Partisan Margin Shift (2016 -> 2017) by Precinct


Many of these areas have a high percentage of African Americans. The median county / city where Northam did worse than Clinton was 32.35% black. The median county / city where Northam did better than Clinton was 9% black. Looking at the state as a whole, there was an inverse relationship (r^2 = 0.259) between the percent of African Americans in a county and Northam’s overperformance relative to Clinton.

There are a few potential reasons why Northam may not have done as well as Clinton in heavily African-American counties. One possibility is that African American turnout was lackluster relative to that of other demographic groups. Patrick Ruffini of Echelon Insights found that the larger Clinton’s margin in a precinct, the greater the turnout improvement relative to 2013. However, this trend reversed dramatically at a margin of about D+50, suggesting that the turnout surge was not as impressive in heavily African-American precincts.

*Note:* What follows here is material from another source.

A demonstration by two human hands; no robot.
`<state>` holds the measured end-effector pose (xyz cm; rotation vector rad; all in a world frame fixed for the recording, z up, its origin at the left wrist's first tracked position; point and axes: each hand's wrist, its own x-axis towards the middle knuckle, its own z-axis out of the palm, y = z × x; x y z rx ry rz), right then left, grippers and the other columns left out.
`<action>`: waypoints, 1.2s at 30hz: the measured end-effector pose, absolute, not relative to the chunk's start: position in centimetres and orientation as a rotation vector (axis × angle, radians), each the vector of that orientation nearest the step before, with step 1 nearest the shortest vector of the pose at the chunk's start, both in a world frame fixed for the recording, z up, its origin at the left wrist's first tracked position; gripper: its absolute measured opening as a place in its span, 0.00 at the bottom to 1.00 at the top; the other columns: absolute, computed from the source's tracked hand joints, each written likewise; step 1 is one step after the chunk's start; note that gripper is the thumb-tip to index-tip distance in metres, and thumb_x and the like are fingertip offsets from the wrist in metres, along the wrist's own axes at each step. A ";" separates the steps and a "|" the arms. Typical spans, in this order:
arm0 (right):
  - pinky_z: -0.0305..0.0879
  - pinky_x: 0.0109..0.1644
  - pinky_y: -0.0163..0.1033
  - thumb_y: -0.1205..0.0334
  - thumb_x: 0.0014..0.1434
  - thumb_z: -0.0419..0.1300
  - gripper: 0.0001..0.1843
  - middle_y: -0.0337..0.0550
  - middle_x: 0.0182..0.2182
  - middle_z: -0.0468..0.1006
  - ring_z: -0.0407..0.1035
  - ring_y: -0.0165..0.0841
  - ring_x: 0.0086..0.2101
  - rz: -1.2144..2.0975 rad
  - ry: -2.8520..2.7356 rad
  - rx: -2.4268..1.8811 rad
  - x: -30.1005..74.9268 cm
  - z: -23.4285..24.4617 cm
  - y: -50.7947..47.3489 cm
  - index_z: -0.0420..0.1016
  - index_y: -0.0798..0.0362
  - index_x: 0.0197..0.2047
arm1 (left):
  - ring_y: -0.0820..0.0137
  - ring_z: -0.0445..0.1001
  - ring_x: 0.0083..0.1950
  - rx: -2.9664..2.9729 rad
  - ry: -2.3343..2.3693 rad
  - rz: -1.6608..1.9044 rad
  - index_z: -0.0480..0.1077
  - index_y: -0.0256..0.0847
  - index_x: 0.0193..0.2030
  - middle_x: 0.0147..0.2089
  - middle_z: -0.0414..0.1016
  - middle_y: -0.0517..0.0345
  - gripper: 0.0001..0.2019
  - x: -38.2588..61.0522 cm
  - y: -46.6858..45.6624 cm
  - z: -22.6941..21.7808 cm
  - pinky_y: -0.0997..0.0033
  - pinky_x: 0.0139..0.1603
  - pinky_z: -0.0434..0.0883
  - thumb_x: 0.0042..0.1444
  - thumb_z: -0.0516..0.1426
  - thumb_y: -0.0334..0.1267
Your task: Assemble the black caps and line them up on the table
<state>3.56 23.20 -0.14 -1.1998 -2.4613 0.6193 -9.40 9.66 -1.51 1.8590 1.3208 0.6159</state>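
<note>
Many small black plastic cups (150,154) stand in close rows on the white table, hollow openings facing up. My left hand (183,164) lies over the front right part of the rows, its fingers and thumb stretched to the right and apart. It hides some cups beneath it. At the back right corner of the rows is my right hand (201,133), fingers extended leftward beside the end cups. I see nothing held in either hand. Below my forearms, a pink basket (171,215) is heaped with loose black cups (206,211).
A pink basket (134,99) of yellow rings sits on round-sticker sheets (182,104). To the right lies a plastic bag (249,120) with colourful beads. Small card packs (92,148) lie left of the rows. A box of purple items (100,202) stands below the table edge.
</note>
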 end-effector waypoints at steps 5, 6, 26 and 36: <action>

A second possibility is that Gillespie did better with African-American voters than Trump. Exit polls (although they can be problematic) corroborate this theory somewhat – Virginia black voters favored Clinton by 79 points and Northam by 75 points.

A third possibility is that the election’s focus on cultural wedge issues like Confederate statues helped Gillespie gain among white voters in the more Southern areas. While there was a significant correlation at the county level between Northam’s gains and black percent, there was very little correlation at the county level between turnout relative to 2016 and black percent. Perhaps white turnout in these counties increased enough relative to 2013 to balance out smaller increases in black turnout.

Prior to election night, there were some major concerns on the Democratic side about minority turnout in the post-Obama era, particularly during off-year elections. This may be problematic for Democrats down the line, but it’s also possible that increased turnout among college-educated whites can counterbalance that trend. This may also be less problematic for Democrats in their quest to take the House, where minorities are often packed into noncompetitive districts.


Trump undoubtedly played a big role in this election, based on the correlation between 2016 and 2017 results and geographic voting patterns throughout the state. Although gubernatorial races have been fairly independent of presidential voting in recent election cycles, perhaps we will see them become more nationalized just like Senate races in 2016. Nationalization could be a good thing for Democrats at the Gubernatorial level, where there are 9 Republican Governors in Clinton states but only 4 Democratic Governors in Trump states. However, this could present a major hurdle for them in the 2018 Senate elections, where Democrats must defend 10 Senate seats in states Trump won.